Creamy, bell-shaped butternut squash is a perennial cold-weather favorite. Its versatility makes it a perfect choice for a wide variety of dishes and multiple preparation methods. Baking is one of the easiest ways to prepare this nutrient-rich winter squash. Serve it plain or enhance its natural flavor with seasonings, or stuff it with apples, nuts and brown sugar for a sweet treat. A large bell squash can even serve as the basis for a hearty main dish, if you stuff the center with a mixture of chopped ham, rice and vegetables.
Things You'll Need
- Large chef's knife
- Large sturdy spoon
- Shallow baking dish
- Cooking spray
- Butter or margarine
- Brown sugar
- Aluminum foil
Slice about 1 inch off the stem end of the squash with a large chef's knife. Lay the squash on its side on a cutting board. Carefully cut the squash in half, using your hand to press the knife through the entire squash. Next, scoop out the seeds and fibers from the inside of each half. You don't need to peel the squash prior to baking it. However, if you're cutting it up into small pieces after baking, use a heavy-duty vegetable peeler to remove the skin before baking.
Place each squash half, cut side up, in a lightly greased shallow glass baking dish or metal roasting pan. Spoon a little butter or margarine into the scooped-out sections, then sprinkle the entire surface of the squash with salt and pepper. For a spicier version, use garlic powder, pepper and and a dash of nutmeg. Or create a dish to tempt even the pickiest eaters by putting brown sugar or a cinnamon-sugar mixture in the scoop, along with some finely chopped pecans and mini-marshmallows. For added flavor, drizzle the seasoned squash with a little orange juice, honey or maple syrup.

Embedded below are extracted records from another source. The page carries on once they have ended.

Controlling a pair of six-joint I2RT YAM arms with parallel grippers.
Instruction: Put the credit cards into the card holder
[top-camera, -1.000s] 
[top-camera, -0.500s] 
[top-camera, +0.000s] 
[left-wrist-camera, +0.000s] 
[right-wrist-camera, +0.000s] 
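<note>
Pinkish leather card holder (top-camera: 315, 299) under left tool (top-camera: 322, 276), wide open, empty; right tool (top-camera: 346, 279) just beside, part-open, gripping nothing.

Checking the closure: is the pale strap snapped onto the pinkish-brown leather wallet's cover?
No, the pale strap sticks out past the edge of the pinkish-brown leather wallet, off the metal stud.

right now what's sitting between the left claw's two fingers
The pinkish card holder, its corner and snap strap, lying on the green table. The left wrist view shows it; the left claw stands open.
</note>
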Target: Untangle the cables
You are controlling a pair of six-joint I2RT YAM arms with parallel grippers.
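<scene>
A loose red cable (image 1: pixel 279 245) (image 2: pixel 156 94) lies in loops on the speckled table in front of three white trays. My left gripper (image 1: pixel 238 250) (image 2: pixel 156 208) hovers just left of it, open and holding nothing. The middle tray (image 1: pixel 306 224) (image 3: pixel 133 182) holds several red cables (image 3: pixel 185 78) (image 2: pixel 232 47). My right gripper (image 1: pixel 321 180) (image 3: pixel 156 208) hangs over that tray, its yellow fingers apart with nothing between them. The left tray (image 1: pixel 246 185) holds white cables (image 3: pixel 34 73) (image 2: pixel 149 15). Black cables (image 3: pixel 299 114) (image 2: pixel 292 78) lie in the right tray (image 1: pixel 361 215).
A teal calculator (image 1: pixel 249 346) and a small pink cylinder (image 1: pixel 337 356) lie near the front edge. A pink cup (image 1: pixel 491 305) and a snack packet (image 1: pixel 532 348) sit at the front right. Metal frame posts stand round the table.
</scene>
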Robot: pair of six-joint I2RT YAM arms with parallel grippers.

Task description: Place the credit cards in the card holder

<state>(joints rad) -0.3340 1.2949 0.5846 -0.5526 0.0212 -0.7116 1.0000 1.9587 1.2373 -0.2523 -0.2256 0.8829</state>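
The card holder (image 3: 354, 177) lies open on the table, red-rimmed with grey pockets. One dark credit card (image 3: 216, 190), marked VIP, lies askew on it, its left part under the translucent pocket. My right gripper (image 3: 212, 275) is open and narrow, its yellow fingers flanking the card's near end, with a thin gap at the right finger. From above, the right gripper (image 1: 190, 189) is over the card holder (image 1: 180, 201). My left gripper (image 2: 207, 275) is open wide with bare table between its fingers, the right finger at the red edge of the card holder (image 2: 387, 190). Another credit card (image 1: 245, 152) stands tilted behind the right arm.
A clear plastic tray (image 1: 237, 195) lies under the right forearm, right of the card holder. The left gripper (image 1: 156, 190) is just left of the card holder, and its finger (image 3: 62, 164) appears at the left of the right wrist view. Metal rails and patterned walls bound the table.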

Bake the squash uncovered in a 350-degree oven for 45 minutes. Because of its heavy, dense flesh, the bell-shaped butternut squash takes longer to bake completely through than some of its lighter cousins. If it is not golden brown and tender after 45 minutes, bake it for 10 more minutes and check it again. If the squash needs additional baking time but is getting too brown on top, cover the dish loosely with aluminum foil and continue baking. Serve the squash halves as individual servings or scoop the cooked squash out of its skin and serve smaller portions.